Title: [SOLVED] How to Regex Repetition? (grep)
Post by: TheYellowArchitect on 24 August 2021, 21:32:45

Hello!
I want to make a bash script in linux, using terminal commands, and I'm stuck at the very beginning

I have the following text file:

Code: [Select]

[start of file]
[tabkey]text1
text2
[tabkey][tabkey]text3
[end of file]

Each of the above text is in its own line, so there are 3 lines in total. The first line has 1 tab, the 3rd has 2 tabs at the start.

If I use

Code: [Select]

grep  $'\t'

I get all lines with tabs, but not highlighted ofc.
So I ended up using

Code: [Select]

grep $'\t'".*"

to get text1 and text3.
However, how can I get only 1 \t?

I want to get exclusively text1, or exclusively text3, depending on tab count. I ask this because I can't grasp my head around repetition, {N} to repeat the previous command doesn't seem to work even for letters, yet I need it for the tab character.

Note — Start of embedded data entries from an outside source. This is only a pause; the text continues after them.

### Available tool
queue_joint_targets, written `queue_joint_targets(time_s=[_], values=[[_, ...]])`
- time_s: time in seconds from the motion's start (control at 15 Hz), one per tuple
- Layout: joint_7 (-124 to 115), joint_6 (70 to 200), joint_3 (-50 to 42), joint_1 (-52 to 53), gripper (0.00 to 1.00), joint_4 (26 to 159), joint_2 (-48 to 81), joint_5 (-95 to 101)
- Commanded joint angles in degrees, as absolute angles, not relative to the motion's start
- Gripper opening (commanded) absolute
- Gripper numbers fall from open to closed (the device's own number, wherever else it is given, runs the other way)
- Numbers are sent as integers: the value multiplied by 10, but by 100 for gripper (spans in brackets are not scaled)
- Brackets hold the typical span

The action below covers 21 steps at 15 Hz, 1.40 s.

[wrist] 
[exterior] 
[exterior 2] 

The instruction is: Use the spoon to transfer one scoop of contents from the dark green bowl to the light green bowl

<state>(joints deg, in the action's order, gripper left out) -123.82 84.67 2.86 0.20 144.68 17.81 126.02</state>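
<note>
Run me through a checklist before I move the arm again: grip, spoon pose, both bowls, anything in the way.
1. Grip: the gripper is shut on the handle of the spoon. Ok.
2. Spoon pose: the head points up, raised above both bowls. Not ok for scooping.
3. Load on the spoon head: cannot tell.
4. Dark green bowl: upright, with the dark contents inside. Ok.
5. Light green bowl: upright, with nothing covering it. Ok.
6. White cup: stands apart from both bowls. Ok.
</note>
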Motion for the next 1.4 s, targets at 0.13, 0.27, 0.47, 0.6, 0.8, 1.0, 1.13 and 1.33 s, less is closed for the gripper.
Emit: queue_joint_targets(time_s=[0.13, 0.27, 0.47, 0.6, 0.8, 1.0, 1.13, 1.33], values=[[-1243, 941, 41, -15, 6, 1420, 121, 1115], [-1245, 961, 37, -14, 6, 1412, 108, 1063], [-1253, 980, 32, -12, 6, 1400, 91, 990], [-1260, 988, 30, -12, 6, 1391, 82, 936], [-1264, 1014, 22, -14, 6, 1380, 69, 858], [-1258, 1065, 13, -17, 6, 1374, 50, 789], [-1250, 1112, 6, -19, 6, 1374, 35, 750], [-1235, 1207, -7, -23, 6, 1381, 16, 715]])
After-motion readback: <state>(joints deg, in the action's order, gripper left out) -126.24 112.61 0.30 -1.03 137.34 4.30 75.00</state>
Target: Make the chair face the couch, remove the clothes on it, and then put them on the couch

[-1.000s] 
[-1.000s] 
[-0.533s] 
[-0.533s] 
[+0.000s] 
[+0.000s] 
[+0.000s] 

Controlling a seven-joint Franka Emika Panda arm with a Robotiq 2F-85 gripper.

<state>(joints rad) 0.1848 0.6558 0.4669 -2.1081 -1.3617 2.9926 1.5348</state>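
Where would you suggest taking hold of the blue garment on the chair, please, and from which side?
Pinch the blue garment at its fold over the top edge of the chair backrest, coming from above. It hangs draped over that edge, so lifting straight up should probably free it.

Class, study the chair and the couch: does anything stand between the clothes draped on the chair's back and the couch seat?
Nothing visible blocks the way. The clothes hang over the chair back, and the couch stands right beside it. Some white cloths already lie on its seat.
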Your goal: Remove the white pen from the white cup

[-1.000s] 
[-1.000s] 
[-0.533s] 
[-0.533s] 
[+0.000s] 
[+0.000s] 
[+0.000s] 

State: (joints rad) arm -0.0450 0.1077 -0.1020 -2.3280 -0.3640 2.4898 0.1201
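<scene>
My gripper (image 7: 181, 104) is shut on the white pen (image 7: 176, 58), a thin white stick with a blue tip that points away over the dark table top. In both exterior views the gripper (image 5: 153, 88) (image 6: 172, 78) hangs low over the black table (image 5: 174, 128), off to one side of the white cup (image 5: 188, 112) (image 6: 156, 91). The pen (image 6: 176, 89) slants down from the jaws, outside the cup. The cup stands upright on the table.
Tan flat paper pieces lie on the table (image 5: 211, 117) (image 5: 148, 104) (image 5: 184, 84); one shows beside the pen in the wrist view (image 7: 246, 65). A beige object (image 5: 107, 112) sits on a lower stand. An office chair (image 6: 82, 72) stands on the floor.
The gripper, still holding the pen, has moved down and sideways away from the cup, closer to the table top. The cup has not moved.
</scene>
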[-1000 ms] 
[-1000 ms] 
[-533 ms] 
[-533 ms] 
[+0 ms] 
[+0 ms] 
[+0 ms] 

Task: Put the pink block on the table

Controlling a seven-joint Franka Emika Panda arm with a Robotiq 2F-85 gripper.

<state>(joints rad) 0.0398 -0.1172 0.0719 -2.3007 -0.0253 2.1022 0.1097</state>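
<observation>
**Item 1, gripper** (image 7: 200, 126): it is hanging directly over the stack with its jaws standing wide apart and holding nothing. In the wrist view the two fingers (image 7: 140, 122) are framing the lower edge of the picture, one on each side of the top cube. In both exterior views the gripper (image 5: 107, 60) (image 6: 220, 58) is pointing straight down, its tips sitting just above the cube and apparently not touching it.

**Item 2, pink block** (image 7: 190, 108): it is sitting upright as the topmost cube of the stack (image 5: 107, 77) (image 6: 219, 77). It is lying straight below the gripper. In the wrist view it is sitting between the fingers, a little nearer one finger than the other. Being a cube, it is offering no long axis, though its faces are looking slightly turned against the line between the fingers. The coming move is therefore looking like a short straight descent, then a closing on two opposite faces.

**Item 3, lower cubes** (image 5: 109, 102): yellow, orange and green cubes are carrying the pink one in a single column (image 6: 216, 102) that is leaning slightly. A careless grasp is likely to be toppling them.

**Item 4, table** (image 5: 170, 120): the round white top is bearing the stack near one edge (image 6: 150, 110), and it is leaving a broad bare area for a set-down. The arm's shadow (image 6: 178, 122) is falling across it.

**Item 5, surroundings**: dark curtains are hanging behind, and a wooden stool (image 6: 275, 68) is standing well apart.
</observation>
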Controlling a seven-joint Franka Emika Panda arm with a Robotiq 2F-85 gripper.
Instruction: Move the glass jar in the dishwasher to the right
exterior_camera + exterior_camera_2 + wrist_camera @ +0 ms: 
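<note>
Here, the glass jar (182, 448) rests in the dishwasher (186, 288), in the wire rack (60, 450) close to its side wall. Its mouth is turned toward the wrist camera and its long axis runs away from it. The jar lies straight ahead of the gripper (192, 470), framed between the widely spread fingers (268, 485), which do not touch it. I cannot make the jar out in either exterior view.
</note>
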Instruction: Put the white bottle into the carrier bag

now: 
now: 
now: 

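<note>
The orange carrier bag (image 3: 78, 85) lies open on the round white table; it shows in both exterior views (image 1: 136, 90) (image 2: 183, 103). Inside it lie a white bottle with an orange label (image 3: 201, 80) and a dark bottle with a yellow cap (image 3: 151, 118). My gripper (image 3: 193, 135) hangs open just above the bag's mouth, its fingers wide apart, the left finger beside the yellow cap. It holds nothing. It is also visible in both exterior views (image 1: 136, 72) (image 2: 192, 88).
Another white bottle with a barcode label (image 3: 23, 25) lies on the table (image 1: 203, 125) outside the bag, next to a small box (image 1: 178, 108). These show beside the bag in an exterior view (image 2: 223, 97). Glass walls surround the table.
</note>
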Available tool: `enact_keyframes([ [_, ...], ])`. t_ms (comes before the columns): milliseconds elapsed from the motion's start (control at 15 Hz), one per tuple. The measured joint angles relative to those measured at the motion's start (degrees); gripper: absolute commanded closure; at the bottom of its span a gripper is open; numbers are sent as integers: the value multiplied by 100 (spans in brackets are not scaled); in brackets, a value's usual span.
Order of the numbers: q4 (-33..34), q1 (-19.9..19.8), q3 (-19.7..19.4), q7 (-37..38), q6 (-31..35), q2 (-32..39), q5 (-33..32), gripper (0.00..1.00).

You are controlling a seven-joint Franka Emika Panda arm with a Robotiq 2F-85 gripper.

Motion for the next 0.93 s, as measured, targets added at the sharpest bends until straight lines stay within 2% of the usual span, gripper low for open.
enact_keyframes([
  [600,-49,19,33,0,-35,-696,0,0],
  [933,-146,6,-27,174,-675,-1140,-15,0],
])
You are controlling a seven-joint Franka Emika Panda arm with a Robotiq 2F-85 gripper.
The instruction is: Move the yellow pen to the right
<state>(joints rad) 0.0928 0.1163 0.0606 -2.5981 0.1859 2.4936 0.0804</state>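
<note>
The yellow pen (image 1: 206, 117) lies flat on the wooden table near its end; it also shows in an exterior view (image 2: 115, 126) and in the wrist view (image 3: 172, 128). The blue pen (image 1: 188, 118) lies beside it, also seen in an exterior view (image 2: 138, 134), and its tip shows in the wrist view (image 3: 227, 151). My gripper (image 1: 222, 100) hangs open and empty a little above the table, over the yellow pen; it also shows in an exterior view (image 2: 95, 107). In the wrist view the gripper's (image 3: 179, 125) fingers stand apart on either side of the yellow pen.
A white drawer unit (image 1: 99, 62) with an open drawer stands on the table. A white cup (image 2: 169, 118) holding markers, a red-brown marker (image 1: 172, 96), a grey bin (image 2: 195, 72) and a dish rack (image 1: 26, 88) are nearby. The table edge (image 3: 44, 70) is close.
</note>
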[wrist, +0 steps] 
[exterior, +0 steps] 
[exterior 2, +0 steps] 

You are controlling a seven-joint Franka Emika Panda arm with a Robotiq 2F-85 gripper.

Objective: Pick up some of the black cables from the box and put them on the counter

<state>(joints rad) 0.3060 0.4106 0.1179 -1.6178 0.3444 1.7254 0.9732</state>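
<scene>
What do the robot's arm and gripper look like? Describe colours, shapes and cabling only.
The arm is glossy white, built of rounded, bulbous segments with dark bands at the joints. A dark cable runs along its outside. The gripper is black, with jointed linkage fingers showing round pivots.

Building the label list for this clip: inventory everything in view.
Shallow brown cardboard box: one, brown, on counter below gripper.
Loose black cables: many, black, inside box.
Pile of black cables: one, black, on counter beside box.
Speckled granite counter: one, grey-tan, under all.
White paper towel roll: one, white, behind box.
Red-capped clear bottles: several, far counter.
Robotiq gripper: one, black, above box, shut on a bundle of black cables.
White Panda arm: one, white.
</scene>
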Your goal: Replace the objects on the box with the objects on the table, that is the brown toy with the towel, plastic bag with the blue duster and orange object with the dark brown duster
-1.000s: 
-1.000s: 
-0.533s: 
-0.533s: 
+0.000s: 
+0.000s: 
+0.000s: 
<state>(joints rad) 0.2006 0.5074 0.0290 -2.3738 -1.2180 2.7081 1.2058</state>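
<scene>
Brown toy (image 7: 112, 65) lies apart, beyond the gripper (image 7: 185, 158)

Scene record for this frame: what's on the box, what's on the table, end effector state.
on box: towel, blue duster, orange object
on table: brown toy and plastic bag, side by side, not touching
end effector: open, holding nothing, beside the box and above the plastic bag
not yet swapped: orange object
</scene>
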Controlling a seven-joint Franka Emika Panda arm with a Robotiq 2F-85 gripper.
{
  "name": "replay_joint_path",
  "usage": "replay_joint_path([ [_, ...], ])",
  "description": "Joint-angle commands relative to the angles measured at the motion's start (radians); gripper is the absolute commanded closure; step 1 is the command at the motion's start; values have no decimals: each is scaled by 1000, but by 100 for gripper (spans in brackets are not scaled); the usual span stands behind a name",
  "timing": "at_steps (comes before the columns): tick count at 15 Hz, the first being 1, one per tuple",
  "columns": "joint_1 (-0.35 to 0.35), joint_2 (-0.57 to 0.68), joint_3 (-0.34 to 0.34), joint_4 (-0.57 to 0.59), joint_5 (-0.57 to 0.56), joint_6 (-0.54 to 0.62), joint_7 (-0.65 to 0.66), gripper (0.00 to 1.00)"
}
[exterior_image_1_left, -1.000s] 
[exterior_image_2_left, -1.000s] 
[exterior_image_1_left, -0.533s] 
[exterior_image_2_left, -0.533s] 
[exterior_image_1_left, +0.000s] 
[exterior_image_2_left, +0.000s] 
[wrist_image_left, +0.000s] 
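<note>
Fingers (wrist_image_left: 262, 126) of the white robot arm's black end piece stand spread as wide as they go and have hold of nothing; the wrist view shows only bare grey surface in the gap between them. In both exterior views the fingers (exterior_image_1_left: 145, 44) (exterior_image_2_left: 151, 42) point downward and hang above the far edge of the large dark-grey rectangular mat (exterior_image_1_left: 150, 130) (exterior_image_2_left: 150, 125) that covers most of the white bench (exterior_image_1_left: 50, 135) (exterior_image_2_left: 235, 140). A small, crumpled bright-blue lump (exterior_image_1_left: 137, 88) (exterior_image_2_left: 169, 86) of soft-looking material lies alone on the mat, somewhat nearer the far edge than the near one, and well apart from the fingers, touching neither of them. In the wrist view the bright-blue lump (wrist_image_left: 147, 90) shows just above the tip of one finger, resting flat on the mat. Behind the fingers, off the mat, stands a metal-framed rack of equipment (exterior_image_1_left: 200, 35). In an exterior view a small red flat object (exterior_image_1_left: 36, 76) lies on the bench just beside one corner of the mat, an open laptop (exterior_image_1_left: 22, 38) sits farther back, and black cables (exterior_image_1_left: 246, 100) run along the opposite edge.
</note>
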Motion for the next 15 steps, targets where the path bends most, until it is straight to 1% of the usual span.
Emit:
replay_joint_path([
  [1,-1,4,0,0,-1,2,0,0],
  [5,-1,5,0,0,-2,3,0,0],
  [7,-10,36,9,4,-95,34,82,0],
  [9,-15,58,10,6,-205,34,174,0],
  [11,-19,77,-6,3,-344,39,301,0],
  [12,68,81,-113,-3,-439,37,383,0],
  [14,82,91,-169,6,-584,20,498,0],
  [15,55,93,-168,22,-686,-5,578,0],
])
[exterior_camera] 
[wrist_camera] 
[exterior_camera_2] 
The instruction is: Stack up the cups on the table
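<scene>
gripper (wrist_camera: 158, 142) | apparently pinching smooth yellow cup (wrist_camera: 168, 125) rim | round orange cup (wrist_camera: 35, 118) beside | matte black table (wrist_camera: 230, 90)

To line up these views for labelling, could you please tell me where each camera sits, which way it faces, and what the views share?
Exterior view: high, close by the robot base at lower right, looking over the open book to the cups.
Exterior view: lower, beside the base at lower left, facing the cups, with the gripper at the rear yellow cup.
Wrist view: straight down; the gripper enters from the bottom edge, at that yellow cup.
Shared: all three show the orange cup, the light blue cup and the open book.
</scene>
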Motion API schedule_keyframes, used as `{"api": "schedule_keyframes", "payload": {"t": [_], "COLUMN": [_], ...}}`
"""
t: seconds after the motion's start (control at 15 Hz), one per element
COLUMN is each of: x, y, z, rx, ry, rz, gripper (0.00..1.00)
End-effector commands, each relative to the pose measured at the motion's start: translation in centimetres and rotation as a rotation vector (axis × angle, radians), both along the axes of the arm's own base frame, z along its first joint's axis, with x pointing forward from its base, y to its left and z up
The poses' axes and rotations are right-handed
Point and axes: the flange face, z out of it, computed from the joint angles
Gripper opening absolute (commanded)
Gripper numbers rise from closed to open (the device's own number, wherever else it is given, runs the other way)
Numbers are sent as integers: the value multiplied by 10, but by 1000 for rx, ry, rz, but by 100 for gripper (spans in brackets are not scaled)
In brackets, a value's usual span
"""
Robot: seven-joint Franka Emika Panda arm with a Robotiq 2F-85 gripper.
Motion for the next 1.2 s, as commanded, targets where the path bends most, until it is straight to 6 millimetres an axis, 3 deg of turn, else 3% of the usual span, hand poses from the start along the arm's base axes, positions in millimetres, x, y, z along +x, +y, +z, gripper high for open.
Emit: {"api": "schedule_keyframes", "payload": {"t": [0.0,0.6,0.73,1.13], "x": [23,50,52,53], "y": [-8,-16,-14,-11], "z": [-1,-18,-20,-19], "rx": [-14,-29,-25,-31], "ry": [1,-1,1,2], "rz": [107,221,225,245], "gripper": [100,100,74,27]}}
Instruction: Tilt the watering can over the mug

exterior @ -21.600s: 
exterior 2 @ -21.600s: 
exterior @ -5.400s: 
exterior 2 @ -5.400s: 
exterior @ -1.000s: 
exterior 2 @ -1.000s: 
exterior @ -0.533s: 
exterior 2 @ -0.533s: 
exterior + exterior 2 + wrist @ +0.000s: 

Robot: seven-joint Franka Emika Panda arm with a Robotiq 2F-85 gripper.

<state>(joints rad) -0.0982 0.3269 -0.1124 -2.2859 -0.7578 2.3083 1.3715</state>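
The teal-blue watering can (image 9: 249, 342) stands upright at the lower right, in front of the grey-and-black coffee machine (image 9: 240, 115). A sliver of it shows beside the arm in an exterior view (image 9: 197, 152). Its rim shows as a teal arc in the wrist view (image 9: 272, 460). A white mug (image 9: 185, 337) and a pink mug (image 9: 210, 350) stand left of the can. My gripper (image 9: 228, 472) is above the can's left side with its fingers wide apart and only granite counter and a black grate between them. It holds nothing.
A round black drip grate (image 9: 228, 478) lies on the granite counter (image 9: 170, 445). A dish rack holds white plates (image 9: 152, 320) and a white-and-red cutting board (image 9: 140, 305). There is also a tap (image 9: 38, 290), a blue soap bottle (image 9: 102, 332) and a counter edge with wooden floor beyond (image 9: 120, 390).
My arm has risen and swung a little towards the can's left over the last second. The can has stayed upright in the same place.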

Title: Re: How to Regex Repetition? (grep)
Post by: VictorBrand on 24 August 2021, 22:02:19

Quote from: TheYellowArchitect – on 24 August 2021, 21:32:45

However, how can I get only 1 \t?

Hello! In your case, it's better to use extended syntax of regexp with grep, it's option -E. If you want to get only one \t at the beginning, mark the beginning with ^, and then specify any symbol which is not \t:

Code: [Select]

grep -E $'^\t[^\t]'

(this will return text1).

If you need any number of \t before you encounter a non-\t symbol, specify this number in {}:

Code: [Select]

grep -E $'^\t{2}[^\t]'

(this will return text3).

Title: Re: How to Regex Repetition? (grep)
Post by: strajder on 25 August 2021, 07:58:04

Quote from: VictorBrand – on 24 August 2021, 22:02:19

If you need any number of \t before you encounter a non-\t symbol, specify this number in {}:

Just to add that this is explained in man grep:

Quote

{n} The preceding item is matched exactly n times.

Edit: Also,

Quote

   Basic vs Extended Regular Expressions
   In basic regular expressions the meta-characters ?, +, {, |, (, and ) lose their special meaning; instead use the backslashed versions \?, \+, \{, \|, $, and
   $.

Title: Re: How to Regex Repetition? (grep)
Post by: TheYellowArchitect on 25 August 2021, 21:48:17

That was a swift reply, and it also worked instantly, wow

regex is hard I have to admit, getting a few word variants here and there seems easy, but anything beyond that gets very hard, and I'm kinda lucky I don't want anything more of regex

I was about to post on "why does this work" but I experimented and learned some new things lol
'^\t' is tab at the start of the line, and {N} is the repetition of previous command (in extended regex), and [^\t] initially seems bloated but is for avoiding further tabs (I was about to write tl;dr "why put this lol" until I made 3 tabs text in the same file, seems like it excludes the character after [^)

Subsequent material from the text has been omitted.